TASK REQUIREMENTS
Between the line containing "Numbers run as" and the line containing "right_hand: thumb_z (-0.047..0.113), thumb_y" lies a run of lines; give that run again exactly, with both of those lines, and nothing else from the entries below.

DATA PROVIDED
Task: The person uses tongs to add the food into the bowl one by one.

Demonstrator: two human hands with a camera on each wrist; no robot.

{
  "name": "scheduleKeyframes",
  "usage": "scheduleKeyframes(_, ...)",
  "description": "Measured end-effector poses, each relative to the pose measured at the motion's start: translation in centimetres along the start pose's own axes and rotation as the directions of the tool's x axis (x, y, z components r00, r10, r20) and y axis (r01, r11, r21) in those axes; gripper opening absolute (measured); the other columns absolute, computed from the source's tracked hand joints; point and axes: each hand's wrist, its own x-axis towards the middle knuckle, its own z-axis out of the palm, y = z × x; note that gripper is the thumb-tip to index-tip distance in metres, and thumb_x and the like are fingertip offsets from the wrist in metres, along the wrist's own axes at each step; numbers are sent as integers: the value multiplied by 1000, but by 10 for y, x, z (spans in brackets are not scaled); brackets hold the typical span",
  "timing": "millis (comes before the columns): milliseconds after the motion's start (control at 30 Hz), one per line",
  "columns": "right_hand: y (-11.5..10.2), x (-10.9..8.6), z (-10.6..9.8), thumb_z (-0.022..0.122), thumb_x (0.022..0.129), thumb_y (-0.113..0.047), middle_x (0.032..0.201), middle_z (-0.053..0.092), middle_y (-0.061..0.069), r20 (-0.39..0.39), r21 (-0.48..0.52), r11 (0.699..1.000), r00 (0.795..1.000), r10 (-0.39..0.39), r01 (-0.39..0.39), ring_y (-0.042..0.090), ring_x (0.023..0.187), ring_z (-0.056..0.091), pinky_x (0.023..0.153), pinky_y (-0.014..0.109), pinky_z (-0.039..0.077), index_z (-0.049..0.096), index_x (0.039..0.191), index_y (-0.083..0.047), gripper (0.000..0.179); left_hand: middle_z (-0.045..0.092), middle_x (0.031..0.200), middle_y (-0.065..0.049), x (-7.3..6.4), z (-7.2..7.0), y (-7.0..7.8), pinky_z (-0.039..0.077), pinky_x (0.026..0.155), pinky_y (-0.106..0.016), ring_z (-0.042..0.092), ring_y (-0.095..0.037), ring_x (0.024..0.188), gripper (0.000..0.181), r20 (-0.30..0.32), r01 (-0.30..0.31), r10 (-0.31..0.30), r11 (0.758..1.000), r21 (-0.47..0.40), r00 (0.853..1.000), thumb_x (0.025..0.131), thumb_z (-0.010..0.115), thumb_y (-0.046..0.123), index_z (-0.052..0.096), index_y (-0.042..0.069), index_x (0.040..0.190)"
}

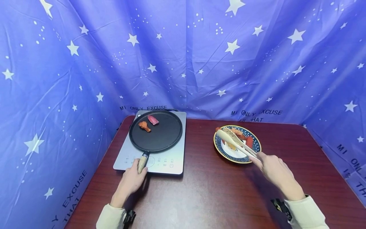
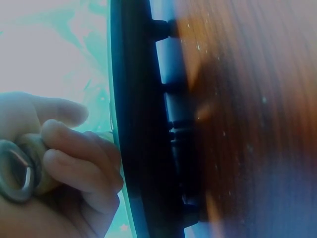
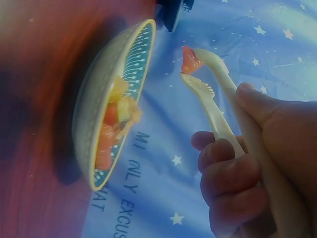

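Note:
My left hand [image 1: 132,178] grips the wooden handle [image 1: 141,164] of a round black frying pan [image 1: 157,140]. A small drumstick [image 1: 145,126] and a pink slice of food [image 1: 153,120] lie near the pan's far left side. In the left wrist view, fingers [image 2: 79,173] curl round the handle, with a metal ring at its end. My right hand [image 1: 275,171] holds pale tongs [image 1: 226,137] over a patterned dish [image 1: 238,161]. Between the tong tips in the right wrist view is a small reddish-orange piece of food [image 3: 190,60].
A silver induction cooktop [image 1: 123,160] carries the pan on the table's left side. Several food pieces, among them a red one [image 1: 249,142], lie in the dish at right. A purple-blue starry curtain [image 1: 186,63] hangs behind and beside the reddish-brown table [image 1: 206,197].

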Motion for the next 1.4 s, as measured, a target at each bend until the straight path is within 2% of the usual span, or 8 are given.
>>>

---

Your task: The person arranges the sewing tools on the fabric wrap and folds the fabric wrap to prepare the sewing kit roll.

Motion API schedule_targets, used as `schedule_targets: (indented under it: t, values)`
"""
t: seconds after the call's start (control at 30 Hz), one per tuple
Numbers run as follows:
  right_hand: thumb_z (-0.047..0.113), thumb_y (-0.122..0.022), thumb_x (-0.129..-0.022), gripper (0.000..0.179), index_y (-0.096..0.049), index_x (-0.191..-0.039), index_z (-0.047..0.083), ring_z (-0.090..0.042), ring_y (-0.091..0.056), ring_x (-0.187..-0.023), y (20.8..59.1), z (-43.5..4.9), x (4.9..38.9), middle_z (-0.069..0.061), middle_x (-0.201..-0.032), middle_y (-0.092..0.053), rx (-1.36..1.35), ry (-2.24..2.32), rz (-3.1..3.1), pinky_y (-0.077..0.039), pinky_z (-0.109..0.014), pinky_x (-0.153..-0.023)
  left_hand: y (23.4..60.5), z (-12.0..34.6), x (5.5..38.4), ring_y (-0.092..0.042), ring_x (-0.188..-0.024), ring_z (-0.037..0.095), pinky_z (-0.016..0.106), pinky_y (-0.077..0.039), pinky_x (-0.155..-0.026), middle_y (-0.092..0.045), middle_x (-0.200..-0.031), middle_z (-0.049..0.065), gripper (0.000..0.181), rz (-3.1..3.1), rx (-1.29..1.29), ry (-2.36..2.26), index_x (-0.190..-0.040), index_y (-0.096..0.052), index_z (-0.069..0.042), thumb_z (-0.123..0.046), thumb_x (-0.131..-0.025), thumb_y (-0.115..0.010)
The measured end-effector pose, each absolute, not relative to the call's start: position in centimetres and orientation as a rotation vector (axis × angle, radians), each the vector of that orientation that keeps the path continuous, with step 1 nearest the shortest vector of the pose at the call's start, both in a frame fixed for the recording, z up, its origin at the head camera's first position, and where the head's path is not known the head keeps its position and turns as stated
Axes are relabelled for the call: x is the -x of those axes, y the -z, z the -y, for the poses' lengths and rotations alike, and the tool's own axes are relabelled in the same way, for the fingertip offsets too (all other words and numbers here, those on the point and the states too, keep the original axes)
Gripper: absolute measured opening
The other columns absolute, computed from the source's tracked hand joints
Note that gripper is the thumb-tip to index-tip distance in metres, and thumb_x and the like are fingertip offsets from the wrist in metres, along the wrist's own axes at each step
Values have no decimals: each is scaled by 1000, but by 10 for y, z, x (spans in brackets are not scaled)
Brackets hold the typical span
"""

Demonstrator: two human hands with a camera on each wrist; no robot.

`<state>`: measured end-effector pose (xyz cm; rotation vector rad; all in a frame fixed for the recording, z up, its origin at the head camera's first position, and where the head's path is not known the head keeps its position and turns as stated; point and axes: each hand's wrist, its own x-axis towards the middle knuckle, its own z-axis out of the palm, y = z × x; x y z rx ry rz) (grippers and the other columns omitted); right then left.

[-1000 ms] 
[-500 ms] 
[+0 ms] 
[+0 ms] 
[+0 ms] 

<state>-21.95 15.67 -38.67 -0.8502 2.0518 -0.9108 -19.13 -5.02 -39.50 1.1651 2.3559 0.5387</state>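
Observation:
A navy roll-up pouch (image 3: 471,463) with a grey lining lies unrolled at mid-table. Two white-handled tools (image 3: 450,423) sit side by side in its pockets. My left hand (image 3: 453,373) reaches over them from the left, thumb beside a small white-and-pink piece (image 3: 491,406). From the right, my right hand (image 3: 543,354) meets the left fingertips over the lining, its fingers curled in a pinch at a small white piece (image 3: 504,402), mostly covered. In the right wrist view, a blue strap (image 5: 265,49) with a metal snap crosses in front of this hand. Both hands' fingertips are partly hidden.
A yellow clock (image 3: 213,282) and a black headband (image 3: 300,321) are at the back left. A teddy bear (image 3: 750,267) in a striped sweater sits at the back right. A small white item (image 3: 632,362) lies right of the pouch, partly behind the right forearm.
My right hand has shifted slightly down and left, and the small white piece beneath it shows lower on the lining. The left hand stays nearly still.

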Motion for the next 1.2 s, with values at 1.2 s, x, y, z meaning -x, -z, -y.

WRITTEN ANSWER
Numbers run as follows:
  right_hand: thumb_z (-0.047..0.113), thumb_y (-0.122..0.022), thumb_x (-0.129..-0.022), gripper (0.000..0.179), index_y (-0.096..0.049), index_x (-0.191..-0.039), index_z (-0.047..0.083), ring_z (-0.090..0.042), ring_y (-0.091..0.056), ring_x (-0.187..-0.023), y (20.8..59.1), z (-43.5..4.9), x (4.9..38.9), middle_z (-0.069..0.061), middle_x (-0.201..-0.032), middle_y (-0.092..0.053), rx (-1.36..1.35), ry (-2.24..2.32), rz (-3.1..3.1), pinky_y (-0.077..0.039), pinky_z (-0.109..0.014), pinky_x (-0.153..-0.023)

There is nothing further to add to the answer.